The market value of all these benefits would run to many millions of
dollars a year and the cost to Qantas shareholders would exceed $1
million.

This huge rort is not a hangover
from when Qantas was government owned – in fact, the lobbying of
Ministers was not something that the previously government-owned Qantas
did to anything like the extent that the privately-owned Qantas does.

The standard entitlements for our political and senior public service
class are business class travel within Australia
but the best summary of all the benefits is not on any
official departmental website because the highly secretive Finance
Department provides none of these details online. However, our good
friends at the Parliamentary Library did produce this fascinating guide.

Arrangements for ministerial travel in Australia are handled in the
same way as those for MPs and Senators. However, overseas travel comes under
prime ministerial control as you can see towards the end of the official
Ministerial Guidelines.

In terms of the huge Qantas frequent flyer rort, some Ministers have
accumulated millions of points over the years and there are in effect no
restrictions on them using these for their own
purposes after they leave the Parliament. There is a very weak
guideline encouraging them to use up the points but it is almost
universally
ignored as The Age reported last year.

So what does Qantas get in return for its investment? Government
favours of course. No ACCC chairman has had a
concerted go at Quantas’s regular abuse of market power which has helped send
half a dozen airlines out of business over the past 15 years.

And when Ansett collapsed, it was quite outrageous how the PM’s Ansett
Taskforce tolerated Qantas making a successful grab for those vital
extra landing slots and gates at Sydney Airport, giving it a huge
advantage over its rivals. Crikey has been told that policy
deliberations inside the taskforce
at the time were influence by the common perception that “the Prime
Minister likes Qantas”. He likes chairman Margaret Jackson so much that
she was even offered the keys to Yarralumla.

And why wouldn’t the Howards like our national airline when you
consider the duchessing that our first lady receives.
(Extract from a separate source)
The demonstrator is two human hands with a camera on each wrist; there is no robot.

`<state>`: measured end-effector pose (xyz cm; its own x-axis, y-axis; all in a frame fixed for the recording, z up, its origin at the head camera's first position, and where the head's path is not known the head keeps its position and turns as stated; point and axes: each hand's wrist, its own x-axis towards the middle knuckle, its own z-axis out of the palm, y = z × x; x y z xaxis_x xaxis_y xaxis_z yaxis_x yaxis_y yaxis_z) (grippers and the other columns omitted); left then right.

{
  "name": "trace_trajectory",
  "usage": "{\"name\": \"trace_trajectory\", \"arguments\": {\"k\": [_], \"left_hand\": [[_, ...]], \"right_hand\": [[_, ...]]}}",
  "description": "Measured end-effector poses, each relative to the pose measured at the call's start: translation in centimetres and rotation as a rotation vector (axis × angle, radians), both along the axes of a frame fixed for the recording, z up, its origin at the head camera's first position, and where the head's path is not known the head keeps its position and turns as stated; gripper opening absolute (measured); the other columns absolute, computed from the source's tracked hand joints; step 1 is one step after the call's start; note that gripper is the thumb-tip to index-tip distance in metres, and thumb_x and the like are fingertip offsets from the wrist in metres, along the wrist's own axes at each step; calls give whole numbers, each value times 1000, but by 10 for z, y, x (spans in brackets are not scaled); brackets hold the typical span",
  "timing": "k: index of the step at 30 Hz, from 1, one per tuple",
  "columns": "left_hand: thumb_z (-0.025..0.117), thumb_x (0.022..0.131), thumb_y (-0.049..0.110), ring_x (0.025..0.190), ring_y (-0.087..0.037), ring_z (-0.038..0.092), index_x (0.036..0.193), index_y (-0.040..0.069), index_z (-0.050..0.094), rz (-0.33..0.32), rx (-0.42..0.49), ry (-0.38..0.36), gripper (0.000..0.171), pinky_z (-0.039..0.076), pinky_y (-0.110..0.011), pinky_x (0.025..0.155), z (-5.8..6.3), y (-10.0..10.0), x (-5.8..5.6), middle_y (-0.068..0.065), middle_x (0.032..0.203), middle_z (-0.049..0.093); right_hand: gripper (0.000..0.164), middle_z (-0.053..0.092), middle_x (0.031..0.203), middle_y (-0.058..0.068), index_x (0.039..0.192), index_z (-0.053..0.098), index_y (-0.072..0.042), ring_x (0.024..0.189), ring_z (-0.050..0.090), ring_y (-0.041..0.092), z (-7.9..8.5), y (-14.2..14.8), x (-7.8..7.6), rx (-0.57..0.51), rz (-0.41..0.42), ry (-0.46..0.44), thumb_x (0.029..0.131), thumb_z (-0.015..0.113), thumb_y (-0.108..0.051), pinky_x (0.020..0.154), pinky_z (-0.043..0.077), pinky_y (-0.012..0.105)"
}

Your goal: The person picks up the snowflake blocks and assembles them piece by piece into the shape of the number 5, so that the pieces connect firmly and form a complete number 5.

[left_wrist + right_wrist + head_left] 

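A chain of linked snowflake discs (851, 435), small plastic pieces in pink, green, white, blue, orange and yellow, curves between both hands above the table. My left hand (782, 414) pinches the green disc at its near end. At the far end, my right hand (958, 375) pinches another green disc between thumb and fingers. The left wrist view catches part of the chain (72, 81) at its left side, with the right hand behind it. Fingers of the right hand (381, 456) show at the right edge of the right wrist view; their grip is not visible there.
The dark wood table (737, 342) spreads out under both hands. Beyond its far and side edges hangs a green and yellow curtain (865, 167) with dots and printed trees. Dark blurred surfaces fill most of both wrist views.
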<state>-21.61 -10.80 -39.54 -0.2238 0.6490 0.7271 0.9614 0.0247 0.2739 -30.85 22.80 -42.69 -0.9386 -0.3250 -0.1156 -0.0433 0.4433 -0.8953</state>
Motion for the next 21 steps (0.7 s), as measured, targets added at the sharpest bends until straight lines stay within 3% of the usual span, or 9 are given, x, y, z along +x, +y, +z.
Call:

The PM usually
travels in the
government jet, but his family members are treated better than royalty – every whim
catered to, nothing too good for Janette who, if she travels, tends to
have a charming Qantas PR person assigned to look after her.

One isolated upgrade for the Costello kids sounds like it could just be
the tip of the iceberg. Has the PM ever disclosed family benefits from
Qantas and who paid for what when Richard Howard headed to the US in 2004
to work on George W Bush’s re-election campaign? Hmmm, we might just be onto something here.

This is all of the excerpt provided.